[] Jörg Rhiemeier's Conlang Page

But isn't it all meaningless?

Didn't Wittgenstein say that private languages are impossible?

Some people argue against conlanging that Ludwig Wittgenstein, one of the 20th century's most important philosophers, concluded that 'private languages are impossible', which sounds a lot like 'conlangs don't work'. The argumentation, simply put (and as far as I understand it), goes like this: Wittgenstein observed that languages are the result of societal conventions regarding the meanings of words and the rules of grammar. From this, he concluded that private languages are impossible.

Hence, so the argumentation goes, 'conlangs don't work', and what conlangers do is just a lot of moonshine. This, however, is contradicted by solid facts: while artificial IALs like Esperanto have not yet found the success intended by their creators, they have shown to work; there are communities successfully communicating in them. (The same goes for popular artlangs such as Quenya or Klingon.) Or take a look at a conlang translation relay: while the meaning of the relay text indeed shifts from one translation to the next, and the final result often has little in common with the original text, each version closely resembles the preceding version, indicating that a successful transmission of textual information encoded in a conlang has taken place. It would be interesting to conduct such an experiment with real ethnic languages; most likely, the results would be similar. If texts written in conlangs were indeed inherently meaningless, one would expect that the relay text would be reduced to utter gibberish after the very first move - which is not the case.

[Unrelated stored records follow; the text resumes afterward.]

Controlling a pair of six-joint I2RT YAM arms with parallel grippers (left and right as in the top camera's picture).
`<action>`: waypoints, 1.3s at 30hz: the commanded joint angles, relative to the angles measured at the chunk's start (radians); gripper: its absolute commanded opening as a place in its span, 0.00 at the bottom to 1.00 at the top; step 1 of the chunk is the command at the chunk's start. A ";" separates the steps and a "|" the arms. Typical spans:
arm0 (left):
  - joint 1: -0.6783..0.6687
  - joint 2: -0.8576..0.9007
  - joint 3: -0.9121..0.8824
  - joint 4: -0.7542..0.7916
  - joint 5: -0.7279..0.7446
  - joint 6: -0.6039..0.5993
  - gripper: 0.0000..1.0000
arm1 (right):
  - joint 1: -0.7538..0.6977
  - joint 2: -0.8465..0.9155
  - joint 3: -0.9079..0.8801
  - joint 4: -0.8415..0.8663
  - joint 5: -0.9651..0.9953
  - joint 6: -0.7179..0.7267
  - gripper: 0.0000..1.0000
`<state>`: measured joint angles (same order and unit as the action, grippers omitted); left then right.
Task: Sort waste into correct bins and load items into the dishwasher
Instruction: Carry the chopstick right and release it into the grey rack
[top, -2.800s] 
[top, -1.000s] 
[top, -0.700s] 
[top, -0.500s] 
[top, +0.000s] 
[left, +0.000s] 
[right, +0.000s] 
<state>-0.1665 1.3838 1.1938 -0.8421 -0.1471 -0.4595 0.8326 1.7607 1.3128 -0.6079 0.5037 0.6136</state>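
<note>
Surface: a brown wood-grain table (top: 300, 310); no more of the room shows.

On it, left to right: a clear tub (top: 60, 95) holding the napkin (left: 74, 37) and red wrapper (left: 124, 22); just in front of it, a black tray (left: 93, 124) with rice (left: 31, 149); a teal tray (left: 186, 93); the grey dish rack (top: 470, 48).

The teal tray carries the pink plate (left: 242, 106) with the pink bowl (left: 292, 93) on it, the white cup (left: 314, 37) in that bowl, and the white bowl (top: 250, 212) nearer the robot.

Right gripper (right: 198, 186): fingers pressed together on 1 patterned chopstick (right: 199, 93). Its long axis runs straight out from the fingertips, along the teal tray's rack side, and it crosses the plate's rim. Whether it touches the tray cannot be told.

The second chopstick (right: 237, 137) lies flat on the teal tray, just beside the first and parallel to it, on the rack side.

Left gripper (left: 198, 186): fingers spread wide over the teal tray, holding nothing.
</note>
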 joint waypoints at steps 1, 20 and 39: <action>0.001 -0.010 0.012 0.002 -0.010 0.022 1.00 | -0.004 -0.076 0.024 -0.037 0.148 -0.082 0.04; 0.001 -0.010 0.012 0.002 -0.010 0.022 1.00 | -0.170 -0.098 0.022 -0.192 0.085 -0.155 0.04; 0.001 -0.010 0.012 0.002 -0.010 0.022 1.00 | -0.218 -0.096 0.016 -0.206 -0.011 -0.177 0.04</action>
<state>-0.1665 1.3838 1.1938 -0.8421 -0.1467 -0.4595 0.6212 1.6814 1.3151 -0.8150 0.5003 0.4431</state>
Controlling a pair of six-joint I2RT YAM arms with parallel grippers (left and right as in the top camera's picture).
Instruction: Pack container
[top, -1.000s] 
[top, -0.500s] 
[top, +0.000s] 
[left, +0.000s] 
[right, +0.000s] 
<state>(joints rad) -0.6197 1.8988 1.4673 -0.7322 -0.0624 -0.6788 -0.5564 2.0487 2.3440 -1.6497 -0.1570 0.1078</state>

So, where's the mistake? Was Wittgenstein wrong? It can hardly be doubted that languages are indeed based on social conventions. The meanings of the words and the rules of grammar are completely arbitrary; they are the way they are because people agree on them. The fault then evidently lies in the interpretation of the sentence 'private languages are impossible'.

The point is that conlangs aren't at all 'private languages' in the Wittgensteinian sense. What Wittgenstein meant with 'private language' is a language that is inherently private, i.e. a language that in principle can never be learned by anyone else than the person making it up; and he concludes that such languages cannot exist because whenever someone makes up a language, this language could in principle be learned by other people as well. The only difference between a natlang and a conlang is that in the former, the meanings and rules are the result of millennia of cultural evolution, while in the latter, they are set by a single individual (or a group of collaborators). Nevertheless, the meanings and rules of a conlang are a convention that others can share. Hence, 'private languages are impossible' doesn't mean 'conlangs don't work', but almost the exact opposite, namely, 'conlangs work because they aren't private'.